Use this tool for cleaning ordinary contact lists, pulling addresses from notes, preparing a small import, or inspecting test data. Before sending email, review consent, privacy, suppression lists, jurisdictional requirements, and the source of every address. Extraction does not grant permission to contact someone, confirm ownership, identify role accounts, distinguish disposable mailboxes, or detect typographical domains. For high-stakes account creation or deliverability work, combine appropriate confirmation, DNS checks, bounce handling, and human review rather than treating a pattern match as verification.

Methodology & sources

A broad Unicode-aware candidate scan captures mailbox-like tokens, and boundary guards reject legal-looking fragments attached to a second at sign, invalid domain continuation, or combining mark. A documented practical ASCII validator then checks one at sign, a 64-character local-part limit, allowed common local characters, dot placement, total length, DNS-style labels, and a 2–63 ASCII-letter final label. Complete HTTP, HTTPS, and FTP URL ranges are collected in a separate linear pass so userinfo candidates remain excluded even in long URLs. Valid results use a lowercase deduplication key while preserving the first spelling; optional sorting compares those lowercase ASCII keys. Inputs above 500,000 characters or more than 1,000 unique results fail explicitly with no partial output.
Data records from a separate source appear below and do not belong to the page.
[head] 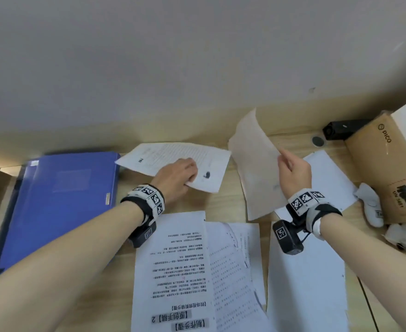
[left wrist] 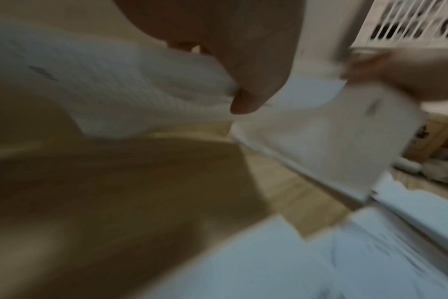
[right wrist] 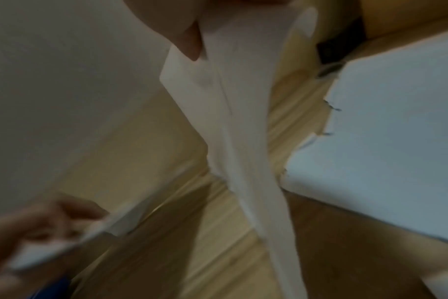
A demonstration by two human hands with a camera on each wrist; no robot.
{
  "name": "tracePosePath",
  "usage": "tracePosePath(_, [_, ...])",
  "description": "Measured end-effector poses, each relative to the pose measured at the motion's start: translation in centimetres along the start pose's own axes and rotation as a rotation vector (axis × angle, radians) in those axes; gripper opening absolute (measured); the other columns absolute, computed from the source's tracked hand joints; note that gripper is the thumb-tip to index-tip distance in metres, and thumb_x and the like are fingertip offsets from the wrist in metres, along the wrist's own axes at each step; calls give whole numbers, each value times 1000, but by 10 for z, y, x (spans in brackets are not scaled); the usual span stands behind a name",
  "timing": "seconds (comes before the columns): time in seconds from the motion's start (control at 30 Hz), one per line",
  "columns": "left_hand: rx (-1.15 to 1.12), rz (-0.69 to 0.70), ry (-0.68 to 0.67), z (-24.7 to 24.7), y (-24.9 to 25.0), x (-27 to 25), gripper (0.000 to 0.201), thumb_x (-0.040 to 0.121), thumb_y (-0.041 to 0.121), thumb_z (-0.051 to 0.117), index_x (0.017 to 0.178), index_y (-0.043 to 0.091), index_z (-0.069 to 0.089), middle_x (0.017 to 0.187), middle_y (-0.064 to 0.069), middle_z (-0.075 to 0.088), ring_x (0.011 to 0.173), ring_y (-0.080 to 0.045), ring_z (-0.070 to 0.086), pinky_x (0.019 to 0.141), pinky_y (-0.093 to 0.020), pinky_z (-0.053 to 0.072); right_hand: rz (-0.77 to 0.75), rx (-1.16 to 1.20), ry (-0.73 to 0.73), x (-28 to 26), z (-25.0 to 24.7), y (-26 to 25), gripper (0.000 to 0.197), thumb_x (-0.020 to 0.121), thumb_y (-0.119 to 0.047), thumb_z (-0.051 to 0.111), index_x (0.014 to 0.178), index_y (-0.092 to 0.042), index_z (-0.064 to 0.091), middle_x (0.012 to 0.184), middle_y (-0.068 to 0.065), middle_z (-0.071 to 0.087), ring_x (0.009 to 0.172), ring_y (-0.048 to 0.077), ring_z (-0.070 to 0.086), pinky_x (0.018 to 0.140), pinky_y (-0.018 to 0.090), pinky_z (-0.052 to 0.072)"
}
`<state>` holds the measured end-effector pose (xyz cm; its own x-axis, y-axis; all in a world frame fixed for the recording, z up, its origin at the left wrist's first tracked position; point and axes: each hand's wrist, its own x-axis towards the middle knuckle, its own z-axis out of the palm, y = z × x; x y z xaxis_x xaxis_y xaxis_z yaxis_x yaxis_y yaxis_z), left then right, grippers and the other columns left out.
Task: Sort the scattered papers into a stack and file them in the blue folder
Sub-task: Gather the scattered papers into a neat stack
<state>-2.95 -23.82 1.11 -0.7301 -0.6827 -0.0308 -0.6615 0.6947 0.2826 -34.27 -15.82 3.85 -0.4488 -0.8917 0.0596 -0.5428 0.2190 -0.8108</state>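
The blue folder [head: 58,202] lies closed at the left of the wooden desk [head: 223,202]. My left hand [head: 180,178] pinches the near edge of a printed sheet [head: 170,159] lifted off the desk beside the folder; the sheet [left wrist: 110,89] and thumb show in the left wrist view. My right hand [head: 293,171] holds a second sheet [head: 257,164] upright by its right edge, and that sheet [right wrist: 233,113] hangs down in the right wrist view. Several printed sheets [head: 180,271] and a blank sheet [head: 307,283] lie scattered near me. Another white sheet [head: 331,178] lies under the right hand.
A brown cardboard box [head: 389,168] stands at the right with white gloves or cloths [head: 372,204] in front of it. A small black device [head: 341,129] and a round grey disc [head: 317,140] sit at the back by the wall [head: 173,63].
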Motion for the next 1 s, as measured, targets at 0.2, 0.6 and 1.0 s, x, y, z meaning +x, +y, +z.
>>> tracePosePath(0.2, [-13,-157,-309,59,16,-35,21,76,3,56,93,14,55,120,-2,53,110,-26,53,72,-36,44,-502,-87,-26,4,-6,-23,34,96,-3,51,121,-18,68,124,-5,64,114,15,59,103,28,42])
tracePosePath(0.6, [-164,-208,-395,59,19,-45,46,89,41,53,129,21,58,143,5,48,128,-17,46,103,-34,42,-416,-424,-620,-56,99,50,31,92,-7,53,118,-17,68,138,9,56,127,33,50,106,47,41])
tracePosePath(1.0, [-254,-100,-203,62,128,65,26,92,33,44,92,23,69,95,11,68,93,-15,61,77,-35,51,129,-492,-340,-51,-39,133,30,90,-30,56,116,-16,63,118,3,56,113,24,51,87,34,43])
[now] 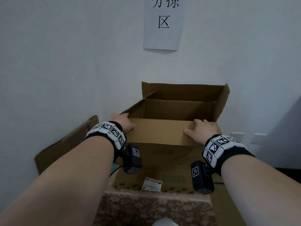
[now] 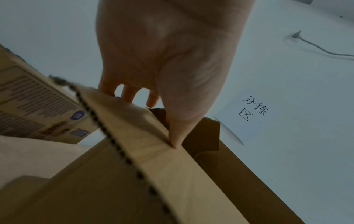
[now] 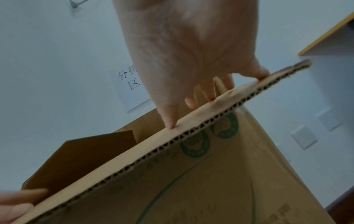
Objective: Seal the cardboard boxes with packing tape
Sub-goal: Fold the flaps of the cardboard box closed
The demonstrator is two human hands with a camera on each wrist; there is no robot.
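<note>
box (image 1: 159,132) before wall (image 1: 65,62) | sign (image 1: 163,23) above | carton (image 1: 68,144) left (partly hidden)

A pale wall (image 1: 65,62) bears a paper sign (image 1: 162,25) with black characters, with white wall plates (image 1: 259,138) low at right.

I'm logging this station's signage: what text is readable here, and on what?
"分拣区": paper sign on the wall.
White label on the cardboard box: too small to read.
Green print on its front: blurred.
Print on the neighbouring box: blurred.
</note>
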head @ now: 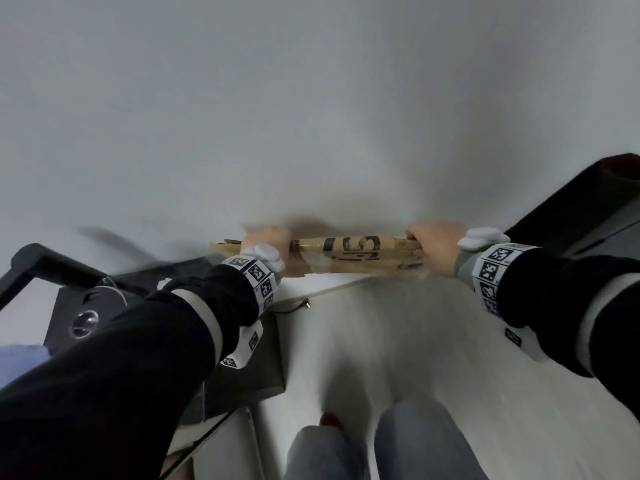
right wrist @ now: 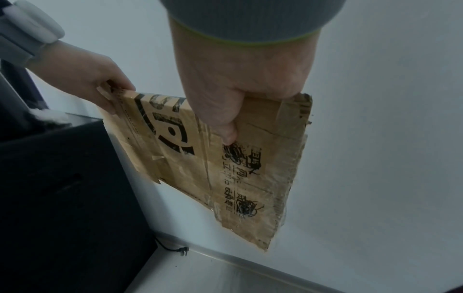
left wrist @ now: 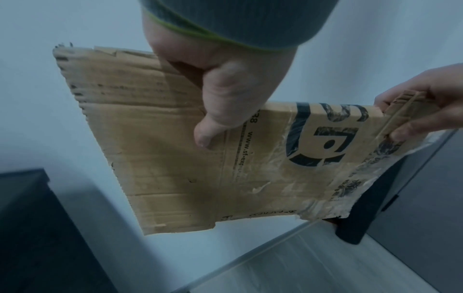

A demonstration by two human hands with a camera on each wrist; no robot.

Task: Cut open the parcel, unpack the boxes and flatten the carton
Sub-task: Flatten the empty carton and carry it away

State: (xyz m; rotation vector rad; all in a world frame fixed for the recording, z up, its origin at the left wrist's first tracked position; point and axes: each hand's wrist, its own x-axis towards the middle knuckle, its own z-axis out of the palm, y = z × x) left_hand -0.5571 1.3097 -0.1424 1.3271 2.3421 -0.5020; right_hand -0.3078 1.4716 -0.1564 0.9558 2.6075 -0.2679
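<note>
The flattened brown carton (head: 346,252) hangs upright close to a white wall, above the floor. It bears a large black logo, printed text and strips of clear tape. My left hand (head: 265,242) grips its top edge near the left end, thumb pressed on the near face (left wrist: 213,111). My right hand (head: 434,242) grips the top edge at the right end, fingers curled over it (right wrist: 235,95). In the left wrist view the carton (left wrist: 180,158) hangs flat; in the right wrist view its lower corner (right wrist: 250,188) ends above the skirting. No unpacked boxes are in sight.
A black cabinet (head: 166,327) stands at the left against the wall, a dark object (head: 585,209) at the right. A black cable with a plug (right wrist: 180,252) lies on the pale floor by the skirting. My legs in jeans (head: 415,445) are below.
</note>
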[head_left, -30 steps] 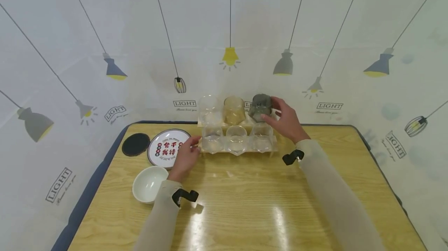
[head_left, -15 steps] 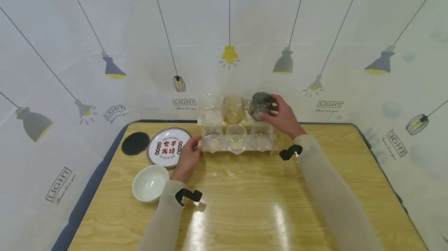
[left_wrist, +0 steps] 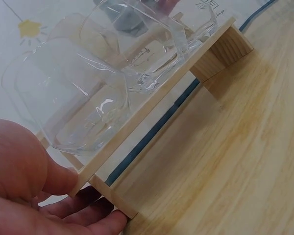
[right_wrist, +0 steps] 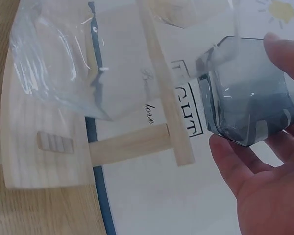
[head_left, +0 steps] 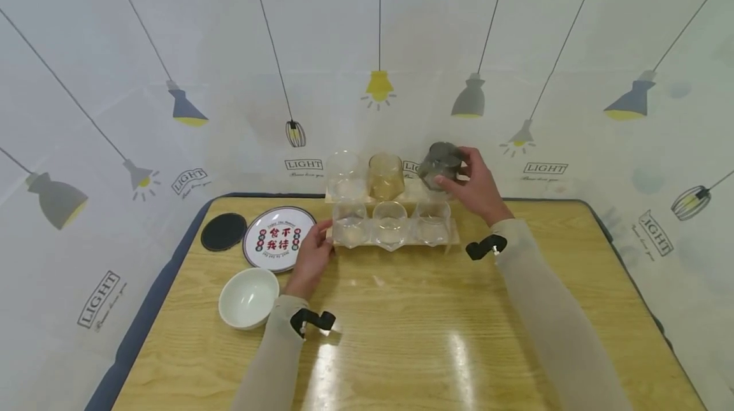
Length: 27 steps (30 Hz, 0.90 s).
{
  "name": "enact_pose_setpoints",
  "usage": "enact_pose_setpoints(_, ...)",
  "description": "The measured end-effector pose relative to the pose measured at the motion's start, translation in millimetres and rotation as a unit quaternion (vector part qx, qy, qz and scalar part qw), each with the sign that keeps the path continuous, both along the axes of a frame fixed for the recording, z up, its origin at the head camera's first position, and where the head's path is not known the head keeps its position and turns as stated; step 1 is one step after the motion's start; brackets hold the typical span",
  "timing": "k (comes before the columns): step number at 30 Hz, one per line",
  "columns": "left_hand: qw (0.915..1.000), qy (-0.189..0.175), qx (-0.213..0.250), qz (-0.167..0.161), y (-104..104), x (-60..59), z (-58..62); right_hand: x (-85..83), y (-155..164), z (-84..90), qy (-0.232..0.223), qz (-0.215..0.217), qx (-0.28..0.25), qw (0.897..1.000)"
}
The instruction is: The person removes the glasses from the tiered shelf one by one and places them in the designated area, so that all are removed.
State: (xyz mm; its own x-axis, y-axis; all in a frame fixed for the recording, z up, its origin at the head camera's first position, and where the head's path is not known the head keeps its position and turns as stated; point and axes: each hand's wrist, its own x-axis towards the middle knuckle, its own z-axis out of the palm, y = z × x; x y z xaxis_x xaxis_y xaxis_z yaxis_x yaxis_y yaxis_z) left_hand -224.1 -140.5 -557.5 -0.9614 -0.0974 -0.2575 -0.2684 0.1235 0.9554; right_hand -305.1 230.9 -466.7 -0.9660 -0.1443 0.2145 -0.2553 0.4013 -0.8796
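- At lower left of the head view, best to mind the white bowl, close to the left sleeve.
- Around the centre, gripping the wooden rack by its left end with the left hand: thumb over the rail, fingers curled below. Worth bracing firmly there, without tipping the front row of clear glasses.
- Farther up, right of centre, pinching the grey glass with the right hand, parted only as wide as the glass.
- Lying between thumb and fingertips, with one side jutting leftward past them; seemingly clear of the rack's upper rail in the right wrist view.
- Advisable to move slowly and level, giving room to the amber glass, left on the upper tier.
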Motion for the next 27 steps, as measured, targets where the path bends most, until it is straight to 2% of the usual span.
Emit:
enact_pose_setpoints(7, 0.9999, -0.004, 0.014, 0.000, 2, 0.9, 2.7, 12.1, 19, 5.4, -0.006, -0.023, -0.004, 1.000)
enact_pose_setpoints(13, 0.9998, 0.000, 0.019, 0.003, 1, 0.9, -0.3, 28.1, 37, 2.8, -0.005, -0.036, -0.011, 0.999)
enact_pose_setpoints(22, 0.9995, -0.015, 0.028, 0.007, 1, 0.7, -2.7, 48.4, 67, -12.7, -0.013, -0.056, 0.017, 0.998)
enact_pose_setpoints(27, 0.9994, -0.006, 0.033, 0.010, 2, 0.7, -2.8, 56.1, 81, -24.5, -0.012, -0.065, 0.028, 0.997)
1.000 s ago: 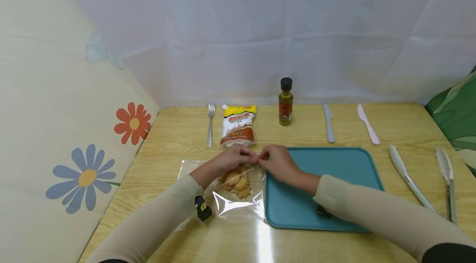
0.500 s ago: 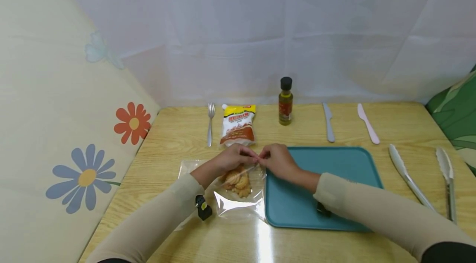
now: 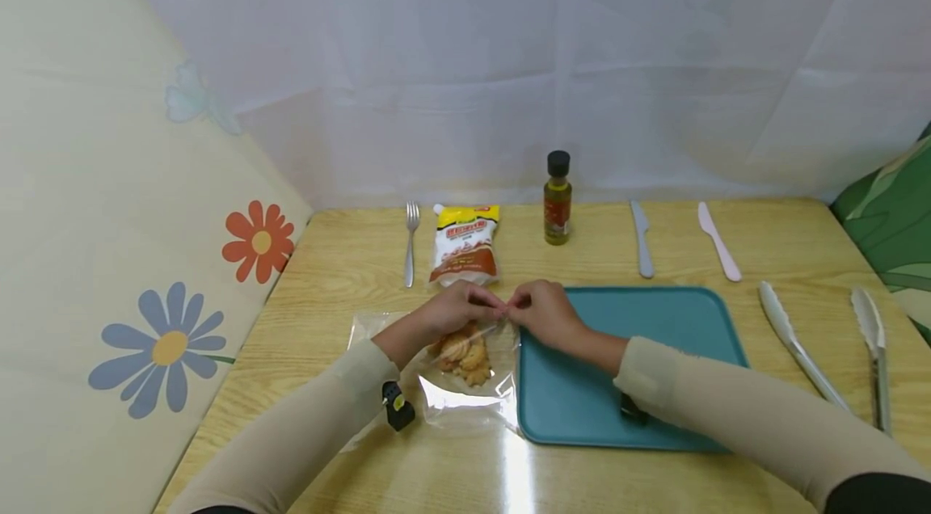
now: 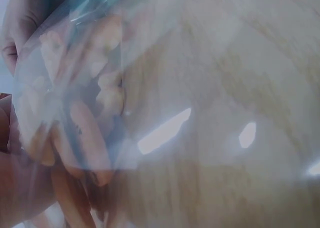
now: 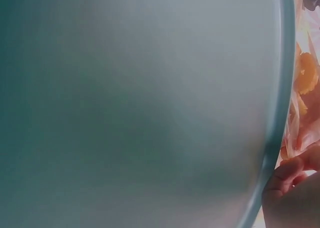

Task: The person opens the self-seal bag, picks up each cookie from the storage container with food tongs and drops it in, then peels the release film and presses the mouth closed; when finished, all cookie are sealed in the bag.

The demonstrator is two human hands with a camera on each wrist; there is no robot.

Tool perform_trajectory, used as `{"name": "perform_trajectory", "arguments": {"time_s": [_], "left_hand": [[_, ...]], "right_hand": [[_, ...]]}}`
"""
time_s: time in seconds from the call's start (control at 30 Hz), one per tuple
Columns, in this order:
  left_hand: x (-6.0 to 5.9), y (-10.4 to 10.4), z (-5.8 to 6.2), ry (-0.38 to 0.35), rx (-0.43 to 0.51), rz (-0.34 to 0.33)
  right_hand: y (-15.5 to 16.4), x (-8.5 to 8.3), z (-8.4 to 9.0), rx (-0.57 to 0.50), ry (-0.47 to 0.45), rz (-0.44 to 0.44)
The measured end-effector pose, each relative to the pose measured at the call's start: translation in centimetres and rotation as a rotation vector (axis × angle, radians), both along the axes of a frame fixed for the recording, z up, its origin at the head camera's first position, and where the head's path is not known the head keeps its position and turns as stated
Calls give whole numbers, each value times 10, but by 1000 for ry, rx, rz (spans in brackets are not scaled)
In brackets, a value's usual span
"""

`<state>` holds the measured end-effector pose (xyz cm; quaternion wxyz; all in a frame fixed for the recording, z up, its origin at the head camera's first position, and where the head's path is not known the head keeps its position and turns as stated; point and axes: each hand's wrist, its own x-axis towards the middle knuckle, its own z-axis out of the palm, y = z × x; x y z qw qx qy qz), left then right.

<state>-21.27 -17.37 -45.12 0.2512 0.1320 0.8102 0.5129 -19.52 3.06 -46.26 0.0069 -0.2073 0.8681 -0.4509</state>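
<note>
Clear bag (image 3: pixel 465 372) of cookies (image 3: pixel 461 352) lies on table (image 3: pixel 334 255), touching teal tray (image 3: pixel 655 336)'s left edge. My left hand (image 3: pixel 451 310) and right hand (image 3: pixel 541 312) both pinch its far rim. Sauce pouch (image 3: pixel 465 254) just beyond; near side open.

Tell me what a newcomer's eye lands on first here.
At the table's near middle, the left hand and right hand meet fingertip to fingertip, pinching the top edge of a clear bag of golden cookies. Just right of it lies a bare teal tray; a dark-capped oil bottle stands behind.
</note>
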Motion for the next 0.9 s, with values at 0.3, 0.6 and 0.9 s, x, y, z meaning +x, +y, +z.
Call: {"name": "perform_trajectory", "arguments": {"time_s": [0.3,0.6,0.9], "left_hand": [[0,0,0,4,6,1],[0,0,1,8,5,-3],[0,0,0,34,-1,-19]], "right_hand": [[2,-4,-4,-48,-55,-18],[9,-4,-1,-161,-186,-13],[11,2,-1,-273,-302,-58]]}}
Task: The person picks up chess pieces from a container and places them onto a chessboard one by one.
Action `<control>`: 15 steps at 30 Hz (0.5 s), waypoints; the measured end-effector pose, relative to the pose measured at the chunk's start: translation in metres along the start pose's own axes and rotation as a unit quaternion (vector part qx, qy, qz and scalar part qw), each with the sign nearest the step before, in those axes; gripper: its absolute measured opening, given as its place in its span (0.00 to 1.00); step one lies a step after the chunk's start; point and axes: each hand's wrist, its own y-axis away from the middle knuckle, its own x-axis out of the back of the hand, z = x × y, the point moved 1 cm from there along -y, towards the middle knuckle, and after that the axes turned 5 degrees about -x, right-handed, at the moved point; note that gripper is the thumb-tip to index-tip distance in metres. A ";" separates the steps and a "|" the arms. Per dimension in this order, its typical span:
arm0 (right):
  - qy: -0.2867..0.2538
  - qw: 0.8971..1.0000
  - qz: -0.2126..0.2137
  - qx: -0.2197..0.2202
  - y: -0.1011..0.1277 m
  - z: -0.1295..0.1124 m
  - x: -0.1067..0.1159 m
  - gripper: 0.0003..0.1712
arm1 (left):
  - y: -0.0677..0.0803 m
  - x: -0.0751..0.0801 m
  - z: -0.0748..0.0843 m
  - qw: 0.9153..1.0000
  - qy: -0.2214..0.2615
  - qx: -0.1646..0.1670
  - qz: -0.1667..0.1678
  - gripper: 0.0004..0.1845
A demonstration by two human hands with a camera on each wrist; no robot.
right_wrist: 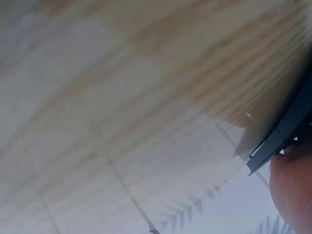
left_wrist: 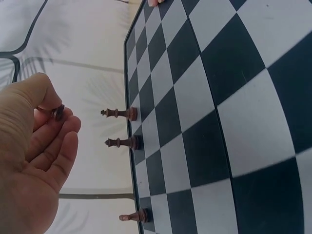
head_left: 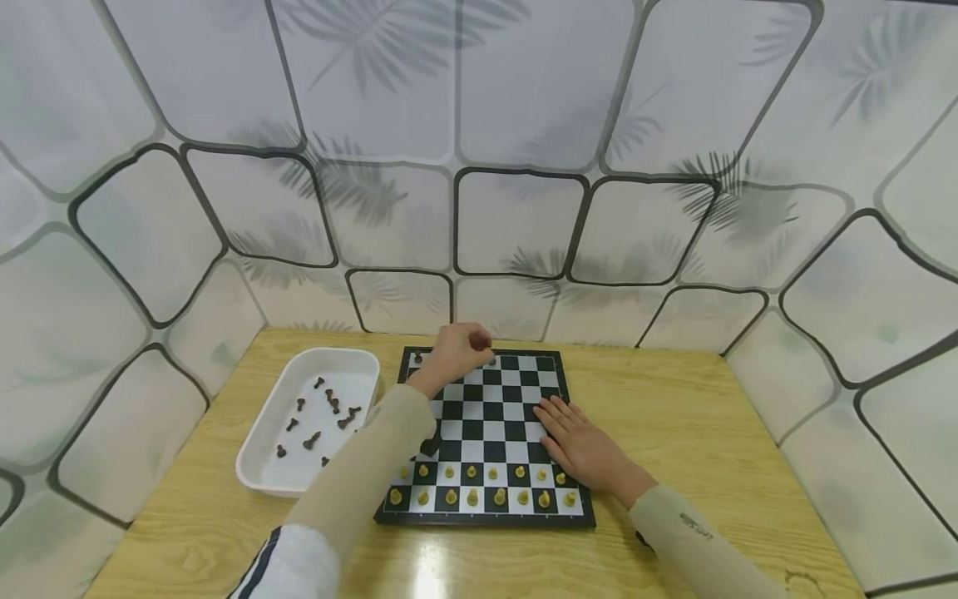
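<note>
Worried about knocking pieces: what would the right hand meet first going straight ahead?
Beyond bare chessboard squares, the right hand would probably meet the dark chess piece beside the left hand, or that hand itself; depth is unclear.

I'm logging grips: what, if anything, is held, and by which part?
The left hand pinches a small dark piece; which part is gripped cannot be told. The right hand rests on the chessboard.

A glossy yellow wood-grained table (head_left: 674,408) is enclosed at far, left and right by pale walls (head_left: 546,75), which are patterned with dark-outlined rounded blocks (head_left: 520,223) and grey fronds (head_left: 385,33). A white reflection (head_left: 429,572) is cast on the table's near part.
</note>
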 end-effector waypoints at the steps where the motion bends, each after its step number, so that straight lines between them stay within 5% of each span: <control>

Frequently asked questions

Does extraction prove an email address exists?
No. It only recognizes a documented practical character pattern. It does not query DNS, connect to a mail server, or send a verification message.
Why are some technically valid RFC addresses excluded?
The tool intentionally supports common ASCII addresses rather than every quoted, escaped, commented, literal, Unicode, or internationalized form allowed across email standards.
How does duplicate removal handle letter case?
Comparison uses a lowercase ASCII key, while the first spelling found is preserved in the output.
Are pasted addresses uploaded?
No. Candidate scanning, validation, deduplication, sorting, and clipboard preparation happen in the current browser tab.
What happens above the result limit?
More than 1,000 unique addresses causes an explicit error and no partial list is returned. Nothing is silently truncated.